◆ INSTRUCTIONS FOR THE TASK
The output should be every line below that includes the word "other".

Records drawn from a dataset
· · · ·

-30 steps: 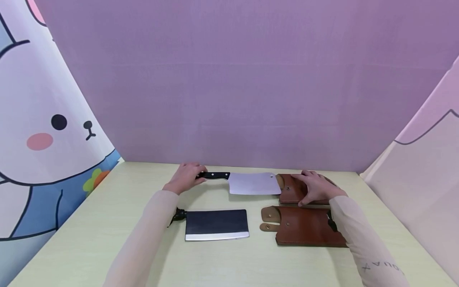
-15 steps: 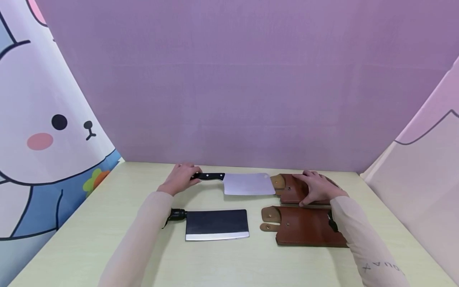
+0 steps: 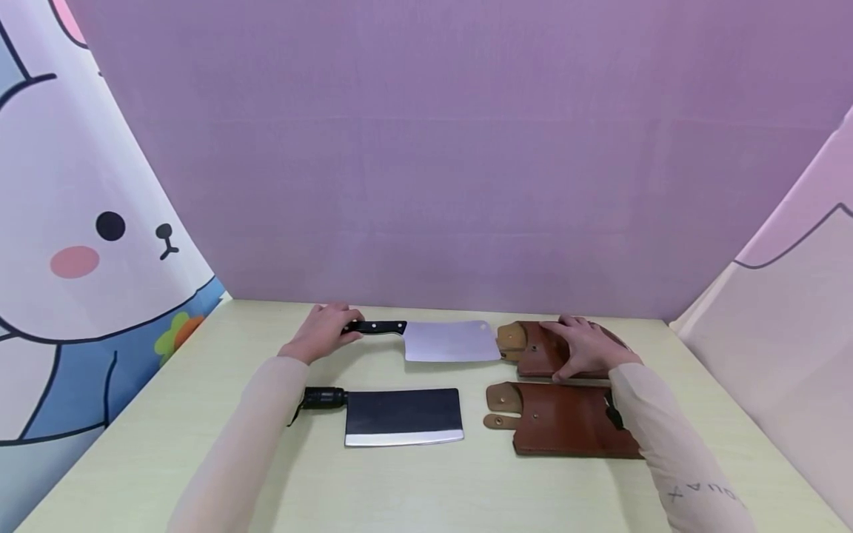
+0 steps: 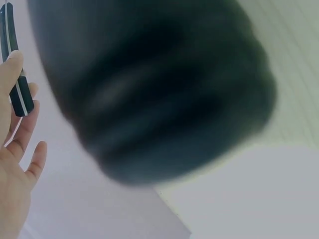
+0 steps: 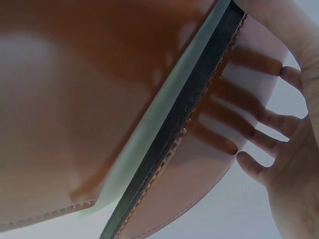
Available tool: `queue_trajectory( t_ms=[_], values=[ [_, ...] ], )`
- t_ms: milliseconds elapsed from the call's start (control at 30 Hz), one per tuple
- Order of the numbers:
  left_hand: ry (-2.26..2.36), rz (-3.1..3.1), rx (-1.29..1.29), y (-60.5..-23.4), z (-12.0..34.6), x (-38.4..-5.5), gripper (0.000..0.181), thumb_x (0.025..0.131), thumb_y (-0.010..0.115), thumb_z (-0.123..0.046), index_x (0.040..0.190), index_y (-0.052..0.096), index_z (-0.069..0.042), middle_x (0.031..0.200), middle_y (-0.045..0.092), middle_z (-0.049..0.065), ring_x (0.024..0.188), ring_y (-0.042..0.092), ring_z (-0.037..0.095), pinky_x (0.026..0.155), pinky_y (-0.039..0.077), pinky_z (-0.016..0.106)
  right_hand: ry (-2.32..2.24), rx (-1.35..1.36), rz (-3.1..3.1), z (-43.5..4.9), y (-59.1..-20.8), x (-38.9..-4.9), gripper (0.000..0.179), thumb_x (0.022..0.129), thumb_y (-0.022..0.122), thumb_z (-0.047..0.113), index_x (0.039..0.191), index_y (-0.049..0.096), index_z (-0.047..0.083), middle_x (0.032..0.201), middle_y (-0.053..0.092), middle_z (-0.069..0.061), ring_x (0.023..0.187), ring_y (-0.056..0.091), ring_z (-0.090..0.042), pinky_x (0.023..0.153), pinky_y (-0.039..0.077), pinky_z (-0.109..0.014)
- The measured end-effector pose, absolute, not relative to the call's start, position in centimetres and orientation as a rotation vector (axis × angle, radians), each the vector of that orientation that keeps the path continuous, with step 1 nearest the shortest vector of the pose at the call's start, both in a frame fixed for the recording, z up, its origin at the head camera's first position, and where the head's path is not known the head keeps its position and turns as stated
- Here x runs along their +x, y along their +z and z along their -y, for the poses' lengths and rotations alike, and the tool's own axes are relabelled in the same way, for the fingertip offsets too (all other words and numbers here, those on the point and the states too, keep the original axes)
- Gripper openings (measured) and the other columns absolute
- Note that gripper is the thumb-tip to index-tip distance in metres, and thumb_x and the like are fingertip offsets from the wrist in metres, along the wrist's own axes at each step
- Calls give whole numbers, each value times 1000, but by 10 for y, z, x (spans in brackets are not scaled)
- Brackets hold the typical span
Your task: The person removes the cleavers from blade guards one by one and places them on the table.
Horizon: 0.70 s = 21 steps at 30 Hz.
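Observation:
In the head view my left hand (image 3: 324, 331) grips the black riveted handle of a silver-bladed cleaver (image 3: 452, 341) near the back of the table. In the left wrist view, thumb and fingers pinch that handle (image 4: 21, 97) at its end. The blade's tip is right at the tan flap of a brown leather knife sheath (image 3: 540, 348). My right hand (image 3: 586, 346) holds this sheath across its width, thumb at the near edge, fingertips at the far edge. The right wrist view shows the fingertips on its glossy leather (image 5: 174, 184).
A second cleaver (image 3: 403, 414), dark-bladed with a bright edge and black handle, lies in front on the pale table (image 3: 400, 488). To its right lies a second brown sheath (image 3: 576, 426), partly under my right forearm. A purple wall (image 3: 426, 163) rises behind.
My left hand has moved left with the silver cleaver, sliding its blade out of the back sheath's mouth. The tan flap shows more. My right hand has stayed almost in place.

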<state>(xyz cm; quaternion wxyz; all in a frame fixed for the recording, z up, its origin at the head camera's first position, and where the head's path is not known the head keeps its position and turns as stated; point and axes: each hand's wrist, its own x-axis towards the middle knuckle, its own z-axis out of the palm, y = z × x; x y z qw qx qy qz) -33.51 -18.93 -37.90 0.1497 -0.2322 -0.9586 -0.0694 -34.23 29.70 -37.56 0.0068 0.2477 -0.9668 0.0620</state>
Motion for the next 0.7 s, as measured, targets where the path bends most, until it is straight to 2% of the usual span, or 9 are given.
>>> queue_trajectory(
  t_ms=[233,467,700],
  values=[
    [-202,2751,-666,-378,199,-331,24,82,67,-29,103,65,-16,87,60,1,83,54,20,74,37,44,185,767,3026,-294,-376,-343,98,54,84,46,136,41,12,133,39,-23,122,34,-46,92,28,-66],
    [-187,2764,-659,-380,209,-331,24,83,66,-31,103,65,-18,87,59,-1,81,53,18,76,38,46,192,776,3013,-291,-378,-346,97,54,84,45,136,42,12,131,40,-24,119,36,-45,90,32,-65],
    [-199,2773,-667,-381,217,-330,25,84,65,-31,104,64,-17,88,60,0,82,54,19,77,38,48,203,760,3032,-287,-380,-348,98,54,84,44,136,41,12,133,39,-25,122,33,-48,91,30,-66]
  ],
)
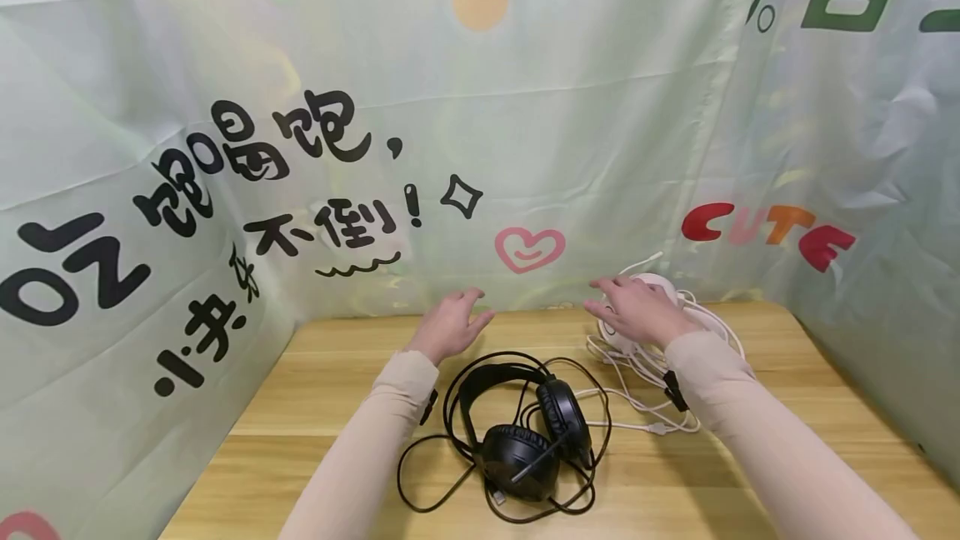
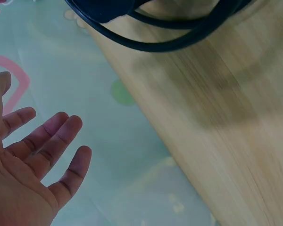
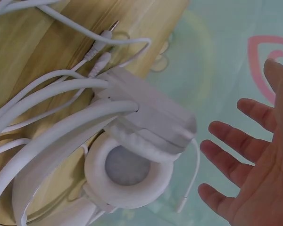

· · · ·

◆ OUTPUT BELOW
- Here x runs along their +x, y along their +z and z along their -y, for the poses' lengths and rotations alike, and the tool's own axes are relabelled in the same way, for the fingertip offsets too (all other words and numbers here, those on the point and the states too, keep the original axes)
- Gripper openings (measured) and the other columns absolute

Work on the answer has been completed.